Aim of the exercise:
Check every line of the data below for the word "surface". Copy the ones that have it.

--- Entries shown Enclosed Below ---

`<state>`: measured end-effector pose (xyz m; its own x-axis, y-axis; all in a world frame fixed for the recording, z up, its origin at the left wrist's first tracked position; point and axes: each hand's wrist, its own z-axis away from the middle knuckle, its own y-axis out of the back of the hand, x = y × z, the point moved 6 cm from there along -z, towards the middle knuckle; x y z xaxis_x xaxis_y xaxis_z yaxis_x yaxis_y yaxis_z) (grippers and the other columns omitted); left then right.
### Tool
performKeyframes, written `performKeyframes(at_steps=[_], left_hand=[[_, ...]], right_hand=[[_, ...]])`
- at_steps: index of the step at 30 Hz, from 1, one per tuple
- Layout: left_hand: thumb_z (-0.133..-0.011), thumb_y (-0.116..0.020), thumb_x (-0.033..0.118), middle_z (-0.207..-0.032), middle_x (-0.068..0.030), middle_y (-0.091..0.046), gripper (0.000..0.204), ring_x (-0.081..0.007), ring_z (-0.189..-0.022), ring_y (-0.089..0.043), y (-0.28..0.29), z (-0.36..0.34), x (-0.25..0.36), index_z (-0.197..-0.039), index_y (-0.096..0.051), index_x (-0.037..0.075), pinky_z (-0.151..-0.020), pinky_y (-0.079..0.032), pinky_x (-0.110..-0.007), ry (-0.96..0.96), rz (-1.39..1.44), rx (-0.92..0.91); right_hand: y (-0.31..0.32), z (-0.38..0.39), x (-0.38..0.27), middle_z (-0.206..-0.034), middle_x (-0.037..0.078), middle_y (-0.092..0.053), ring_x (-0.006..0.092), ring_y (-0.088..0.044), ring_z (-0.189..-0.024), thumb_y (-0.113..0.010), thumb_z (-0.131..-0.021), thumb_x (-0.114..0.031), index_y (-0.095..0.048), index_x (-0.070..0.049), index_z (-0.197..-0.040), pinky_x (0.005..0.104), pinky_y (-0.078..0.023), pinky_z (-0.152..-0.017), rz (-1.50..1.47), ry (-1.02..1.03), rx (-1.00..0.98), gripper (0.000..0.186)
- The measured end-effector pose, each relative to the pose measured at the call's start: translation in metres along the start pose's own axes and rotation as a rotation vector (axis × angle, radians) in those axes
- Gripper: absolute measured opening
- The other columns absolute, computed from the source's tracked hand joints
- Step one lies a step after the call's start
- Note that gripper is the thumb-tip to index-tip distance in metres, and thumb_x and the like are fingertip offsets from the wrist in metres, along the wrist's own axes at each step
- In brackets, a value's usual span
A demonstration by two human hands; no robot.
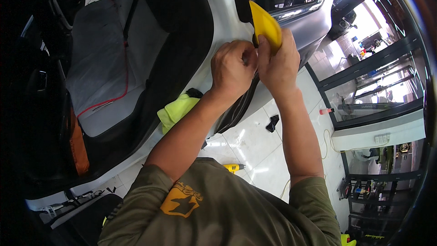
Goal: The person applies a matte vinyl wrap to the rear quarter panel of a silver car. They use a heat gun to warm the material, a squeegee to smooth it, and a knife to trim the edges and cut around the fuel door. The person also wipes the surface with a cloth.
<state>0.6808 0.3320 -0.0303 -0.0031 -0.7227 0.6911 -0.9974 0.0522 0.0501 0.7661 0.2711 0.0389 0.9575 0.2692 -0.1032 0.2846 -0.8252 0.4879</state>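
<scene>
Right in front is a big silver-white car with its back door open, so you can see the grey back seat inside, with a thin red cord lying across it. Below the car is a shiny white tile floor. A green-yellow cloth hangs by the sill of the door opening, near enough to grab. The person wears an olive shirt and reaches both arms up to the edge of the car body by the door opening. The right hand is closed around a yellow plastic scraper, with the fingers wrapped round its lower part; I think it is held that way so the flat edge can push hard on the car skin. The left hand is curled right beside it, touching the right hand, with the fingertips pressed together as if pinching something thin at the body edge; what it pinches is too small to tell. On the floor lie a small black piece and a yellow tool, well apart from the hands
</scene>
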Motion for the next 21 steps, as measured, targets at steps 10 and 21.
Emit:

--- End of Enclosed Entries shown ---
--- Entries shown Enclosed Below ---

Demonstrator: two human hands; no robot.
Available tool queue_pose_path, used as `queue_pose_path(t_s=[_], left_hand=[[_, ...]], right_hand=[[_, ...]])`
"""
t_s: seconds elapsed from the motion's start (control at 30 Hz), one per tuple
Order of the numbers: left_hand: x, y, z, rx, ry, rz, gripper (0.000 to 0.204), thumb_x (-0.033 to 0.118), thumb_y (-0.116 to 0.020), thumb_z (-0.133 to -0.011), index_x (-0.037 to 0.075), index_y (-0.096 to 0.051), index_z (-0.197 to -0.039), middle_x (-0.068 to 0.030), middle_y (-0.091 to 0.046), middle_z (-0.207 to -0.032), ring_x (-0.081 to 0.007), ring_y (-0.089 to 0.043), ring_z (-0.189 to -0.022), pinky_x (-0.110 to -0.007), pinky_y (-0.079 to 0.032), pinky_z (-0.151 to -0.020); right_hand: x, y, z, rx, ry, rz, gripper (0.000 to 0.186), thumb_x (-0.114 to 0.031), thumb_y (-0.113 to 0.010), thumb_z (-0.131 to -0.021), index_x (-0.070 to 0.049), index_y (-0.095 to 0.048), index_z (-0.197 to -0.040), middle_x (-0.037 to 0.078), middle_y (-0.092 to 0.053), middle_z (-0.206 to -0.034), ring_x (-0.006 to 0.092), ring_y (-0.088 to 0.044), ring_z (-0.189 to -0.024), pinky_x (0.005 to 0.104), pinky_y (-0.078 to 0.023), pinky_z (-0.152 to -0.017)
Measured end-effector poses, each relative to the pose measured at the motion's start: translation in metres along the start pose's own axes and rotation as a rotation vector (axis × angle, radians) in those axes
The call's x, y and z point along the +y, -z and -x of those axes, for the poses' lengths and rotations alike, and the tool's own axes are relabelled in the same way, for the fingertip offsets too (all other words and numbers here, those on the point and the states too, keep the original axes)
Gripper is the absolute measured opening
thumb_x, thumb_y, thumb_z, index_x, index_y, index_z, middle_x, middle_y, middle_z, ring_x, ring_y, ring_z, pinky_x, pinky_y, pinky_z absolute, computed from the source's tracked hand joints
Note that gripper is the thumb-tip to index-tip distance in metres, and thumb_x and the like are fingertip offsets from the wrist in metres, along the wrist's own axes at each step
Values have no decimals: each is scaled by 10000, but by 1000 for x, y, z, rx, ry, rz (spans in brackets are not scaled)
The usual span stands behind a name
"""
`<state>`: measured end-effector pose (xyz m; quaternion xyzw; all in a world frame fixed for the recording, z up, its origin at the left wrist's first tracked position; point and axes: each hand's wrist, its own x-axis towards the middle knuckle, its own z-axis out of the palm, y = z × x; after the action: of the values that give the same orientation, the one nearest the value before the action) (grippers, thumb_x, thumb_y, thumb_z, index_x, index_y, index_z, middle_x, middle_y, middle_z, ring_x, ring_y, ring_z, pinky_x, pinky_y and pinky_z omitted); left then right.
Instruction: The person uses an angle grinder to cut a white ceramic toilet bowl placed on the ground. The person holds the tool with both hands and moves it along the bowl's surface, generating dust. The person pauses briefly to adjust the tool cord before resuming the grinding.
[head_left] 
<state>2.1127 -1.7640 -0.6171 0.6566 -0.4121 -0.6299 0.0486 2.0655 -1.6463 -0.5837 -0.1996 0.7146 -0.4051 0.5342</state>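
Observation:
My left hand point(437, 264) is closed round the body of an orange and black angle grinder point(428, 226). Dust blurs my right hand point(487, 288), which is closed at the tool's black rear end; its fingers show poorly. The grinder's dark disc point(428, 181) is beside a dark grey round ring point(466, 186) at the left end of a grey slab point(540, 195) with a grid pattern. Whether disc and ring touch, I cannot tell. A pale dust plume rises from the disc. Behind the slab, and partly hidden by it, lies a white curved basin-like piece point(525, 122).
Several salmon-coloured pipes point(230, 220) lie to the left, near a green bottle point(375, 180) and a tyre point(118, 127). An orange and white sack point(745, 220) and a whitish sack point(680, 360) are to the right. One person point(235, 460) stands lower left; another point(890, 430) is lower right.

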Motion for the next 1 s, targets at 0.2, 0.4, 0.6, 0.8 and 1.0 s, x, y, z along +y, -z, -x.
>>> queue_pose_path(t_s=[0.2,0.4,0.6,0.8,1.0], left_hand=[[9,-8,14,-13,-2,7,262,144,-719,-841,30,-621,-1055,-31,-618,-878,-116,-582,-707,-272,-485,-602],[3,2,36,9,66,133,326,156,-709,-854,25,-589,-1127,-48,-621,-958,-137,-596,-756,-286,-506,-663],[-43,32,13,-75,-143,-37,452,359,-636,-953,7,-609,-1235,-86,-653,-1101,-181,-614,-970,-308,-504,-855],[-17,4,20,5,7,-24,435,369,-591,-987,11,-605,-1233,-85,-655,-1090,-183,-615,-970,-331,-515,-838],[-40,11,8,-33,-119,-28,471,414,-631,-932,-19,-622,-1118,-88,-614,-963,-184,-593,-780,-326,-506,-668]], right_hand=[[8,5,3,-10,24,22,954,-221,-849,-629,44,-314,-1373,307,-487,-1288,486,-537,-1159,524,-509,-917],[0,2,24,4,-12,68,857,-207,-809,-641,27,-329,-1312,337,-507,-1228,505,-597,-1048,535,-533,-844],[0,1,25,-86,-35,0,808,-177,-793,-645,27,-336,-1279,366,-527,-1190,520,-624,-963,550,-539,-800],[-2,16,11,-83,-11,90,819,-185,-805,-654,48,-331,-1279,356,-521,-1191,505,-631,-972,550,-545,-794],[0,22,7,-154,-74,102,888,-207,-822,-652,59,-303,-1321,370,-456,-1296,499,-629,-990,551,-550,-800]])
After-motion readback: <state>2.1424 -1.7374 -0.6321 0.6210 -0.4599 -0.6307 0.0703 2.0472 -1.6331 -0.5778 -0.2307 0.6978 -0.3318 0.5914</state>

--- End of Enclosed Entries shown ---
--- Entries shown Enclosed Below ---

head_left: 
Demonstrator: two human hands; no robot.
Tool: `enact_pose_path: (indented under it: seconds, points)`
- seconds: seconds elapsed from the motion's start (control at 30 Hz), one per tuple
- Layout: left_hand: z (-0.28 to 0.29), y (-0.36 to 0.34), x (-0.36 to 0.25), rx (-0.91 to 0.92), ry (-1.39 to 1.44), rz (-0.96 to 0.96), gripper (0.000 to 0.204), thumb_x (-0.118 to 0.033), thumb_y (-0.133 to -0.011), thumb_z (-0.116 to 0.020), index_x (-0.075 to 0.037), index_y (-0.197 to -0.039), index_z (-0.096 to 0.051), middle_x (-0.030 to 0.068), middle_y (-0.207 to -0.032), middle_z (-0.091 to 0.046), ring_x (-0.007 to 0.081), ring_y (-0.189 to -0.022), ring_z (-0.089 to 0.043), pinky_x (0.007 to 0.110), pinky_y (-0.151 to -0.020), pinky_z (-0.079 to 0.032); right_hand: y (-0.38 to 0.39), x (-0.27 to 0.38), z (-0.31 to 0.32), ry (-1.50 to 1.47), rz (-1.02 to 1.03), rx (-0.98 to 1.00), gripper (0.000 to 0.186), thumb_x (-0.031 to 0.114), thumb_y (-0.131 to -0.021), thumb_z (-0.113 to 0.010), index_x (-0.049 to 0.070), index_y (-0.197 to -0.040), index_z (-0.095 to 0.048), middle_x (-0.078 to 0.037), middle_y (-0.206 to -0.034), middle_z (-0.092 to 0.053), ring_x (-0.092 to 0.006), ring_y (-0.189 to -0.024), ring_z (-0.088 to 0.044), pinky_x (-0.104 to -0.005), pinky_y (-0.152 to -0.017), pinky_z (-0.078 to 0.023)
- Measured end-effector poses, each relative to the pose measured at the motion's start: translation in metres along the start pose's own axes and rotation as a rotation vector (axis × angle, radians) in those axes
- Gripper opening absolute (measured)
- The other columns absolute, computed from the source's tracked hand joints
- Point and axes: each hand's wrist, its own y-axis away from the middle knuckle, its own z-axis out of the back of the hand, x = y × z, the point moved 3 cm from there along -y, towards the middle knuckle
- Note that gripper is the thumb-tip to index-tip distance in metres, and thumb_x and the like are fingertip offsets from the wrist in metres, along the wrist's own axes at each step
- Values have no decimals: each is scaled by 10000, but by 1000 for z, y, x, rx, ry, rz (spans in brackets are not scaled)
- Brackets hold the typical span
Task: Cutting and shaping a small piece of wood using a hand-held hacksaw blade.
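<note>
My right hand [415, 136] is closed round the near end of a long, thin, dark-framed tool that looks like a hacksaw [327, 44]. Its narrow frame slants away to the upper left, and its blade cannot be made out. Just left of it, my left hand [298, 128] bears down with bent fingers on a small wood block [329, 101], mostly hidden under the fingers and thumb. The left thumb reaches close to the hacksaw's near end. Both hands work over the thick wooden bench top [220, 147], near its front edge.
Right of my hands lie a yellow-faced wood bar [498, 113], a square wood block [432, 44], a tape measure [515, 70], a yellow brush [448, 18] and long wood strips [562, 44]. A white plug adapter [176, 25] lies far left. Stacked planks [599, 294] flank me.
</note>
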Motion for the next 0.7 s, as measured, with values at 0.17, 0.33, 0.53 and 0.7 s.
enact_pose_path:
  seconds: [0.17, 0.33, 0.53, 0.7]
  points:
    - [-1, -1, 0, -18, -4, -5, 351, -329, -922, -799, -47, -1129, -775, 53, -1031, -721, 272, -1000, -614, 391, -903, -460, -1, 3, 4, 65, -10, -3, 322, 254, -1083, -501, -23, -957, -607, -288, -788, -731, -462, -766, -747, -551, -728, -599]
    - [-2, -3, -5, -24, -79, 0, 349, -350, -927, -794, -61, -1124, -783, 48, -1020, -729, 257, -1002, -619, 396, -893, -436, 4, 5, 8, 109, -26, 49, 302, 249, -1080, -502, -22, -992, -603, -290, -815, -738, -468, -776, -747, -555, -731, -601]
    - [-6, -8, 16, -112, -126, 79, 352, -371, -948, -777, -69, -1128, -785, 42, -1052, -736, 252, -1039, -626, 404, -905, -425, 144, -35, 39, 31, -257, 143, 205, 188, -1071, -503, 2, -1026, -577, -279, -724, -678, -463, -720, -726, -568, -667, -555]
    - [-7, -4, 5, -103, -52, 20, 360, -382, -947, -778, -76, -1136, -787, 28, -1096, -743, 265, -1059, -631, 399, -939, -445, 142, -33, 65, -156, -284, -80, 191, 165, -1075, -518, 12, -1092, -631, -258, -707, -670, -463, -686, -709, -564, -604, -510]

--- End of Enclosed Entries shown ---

Expected output:
Goal: The person applies a matte vinyl wrap to the rear quarter panel of a silver car. They use a heat gun to warm the material, a squeegee to smooth it, and a knife to trim the edges and cut around the fuel door. The person also wipes the surface with a cloth.
Instruction: The person uses an angle grinder to cut a white ceramic toilet bowl placed on the ground. The person holds the tool with both hands and moves it along the bowl's surface, generating dust. The person pauses briefly to adjust the tool cord before resuming the grinding.

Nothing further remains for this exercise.